The WOS Women’s Roster
Ayesha: London-based Ayesha, who has gone under a variety of ring names in her nine-year career, has worked up and down the UK over the years and has also competed in Wrestle-1, Stardom, Sendai Girls and SeadLINNING. She competed in the IPW:UK Women’s No.1 Contender’s tournament earlier this year, losing to Chakara in the final.
Kasey Owens: Northern Ireland’s Kasey is one of the UK’s most underrated female talents in my book. Formerly in a tag team with Leah Owens, Kasey is now firmly established as a singles competitor, winning the ICW women’s title twice in the past year and currently holding the Queen of Southside title in SWE.
Kay Lee Ray: Kay Lee Ray is without doubt one of the best women’s wrestlers in Europe, and she is a brilliant addition to the WOS brand. She put on a wrestling clinic earlier this year against Meiko Satomura in EVE and has regularly had excellent matches everywhere she’s been, often in an intergender setting.

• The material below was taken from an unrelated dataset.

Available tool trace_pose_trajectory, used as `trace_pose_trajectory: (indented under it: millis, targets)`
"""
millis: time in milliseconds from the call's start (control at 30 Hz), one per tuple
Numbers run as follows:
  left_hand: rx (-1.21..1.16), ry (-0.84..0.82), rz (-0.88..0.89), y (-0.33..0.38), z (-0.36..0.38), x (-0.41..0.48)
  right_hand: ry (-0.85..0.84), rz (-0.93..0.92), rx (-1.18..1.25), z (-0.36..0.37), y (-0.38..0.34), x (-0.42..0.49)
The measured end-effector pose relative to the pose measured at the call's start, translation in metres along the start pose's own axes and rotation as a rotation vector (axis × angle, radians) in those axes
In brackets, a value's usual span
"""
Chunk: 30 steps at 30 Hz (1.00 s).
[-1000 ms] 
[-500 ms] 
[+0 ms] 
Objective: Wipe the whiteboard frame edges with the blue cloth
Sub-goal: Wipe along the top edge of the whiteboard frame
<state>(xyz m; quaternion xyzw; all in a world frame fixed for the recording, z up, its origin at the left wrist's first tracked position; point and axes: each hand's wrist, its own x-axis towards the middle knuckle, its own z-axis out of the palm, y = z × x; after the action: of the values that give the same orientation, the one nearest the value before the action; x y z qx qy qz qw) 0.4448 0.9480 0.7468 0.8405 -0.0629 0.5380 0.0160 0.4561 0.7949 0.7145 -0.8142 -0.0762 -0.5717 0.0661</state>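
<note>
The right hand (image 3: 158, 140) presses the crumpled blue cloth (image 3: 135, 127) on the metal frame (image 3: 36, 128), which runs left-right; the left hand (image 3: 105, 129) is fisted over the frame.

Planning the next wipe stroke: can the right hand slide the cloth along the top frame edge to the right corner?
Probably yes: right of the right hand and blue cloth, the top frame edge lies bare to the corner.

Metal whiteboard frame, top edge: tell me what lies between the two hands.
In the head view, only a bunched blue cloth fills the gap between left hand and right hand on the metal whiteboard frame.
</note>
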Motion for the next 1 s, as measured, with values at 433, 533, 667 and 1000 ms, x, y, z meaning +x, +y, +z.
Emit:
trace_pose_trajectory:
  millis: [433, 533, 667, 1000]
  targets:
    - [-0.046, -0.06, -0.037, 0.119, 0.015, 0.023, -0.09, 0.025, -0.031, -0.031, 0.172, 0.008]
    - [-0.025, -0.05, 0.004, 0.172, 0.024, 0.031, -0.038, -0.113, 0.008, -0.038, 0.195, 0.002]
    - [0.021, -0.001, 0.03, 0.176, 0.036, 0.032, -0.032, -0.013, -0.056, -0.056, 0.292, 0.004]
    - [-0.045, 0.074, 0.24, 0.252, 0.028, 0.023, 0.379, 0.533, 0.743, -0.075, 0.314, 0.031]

Bea Priestley: Priestley made her wrestling debut in 2016, having been trained by Travis Banks. Whilst she gained a lot of early interest because she was Will Ospreay’s girlfriend, her trips to Stardom and strong showings for Defiant, RevPro and EVE this year have all shown that she is a promising female star in her own right.
Viper: One half of the first ever women’s singles match in WOS back in 2016, Viper is very much the woman of the moment. She was the subject of a BBC documentary earlier this year and currently holds both the SWA Undisputed Women’s World Championship in Stardom and also the ICW women’s title, for which she is currently in her second reign.
With all that in mind, and from what limited comments I’ve seen online (WOS have done an excellent job of staying spoiler-free, as far as I can tell), the new WOS seems to have a grittier, realer feel than what we were initially presented with in 2016. The men’s roster features some already established names, some guys I’m glad to see get a chance and some guys I’ve seen very little of. I’m a little sceptical of the tag team division on what they’ve announced thus far, but the women’s division has the potential to be very good indeed.
I’ll be tuning in on Saturday, will you?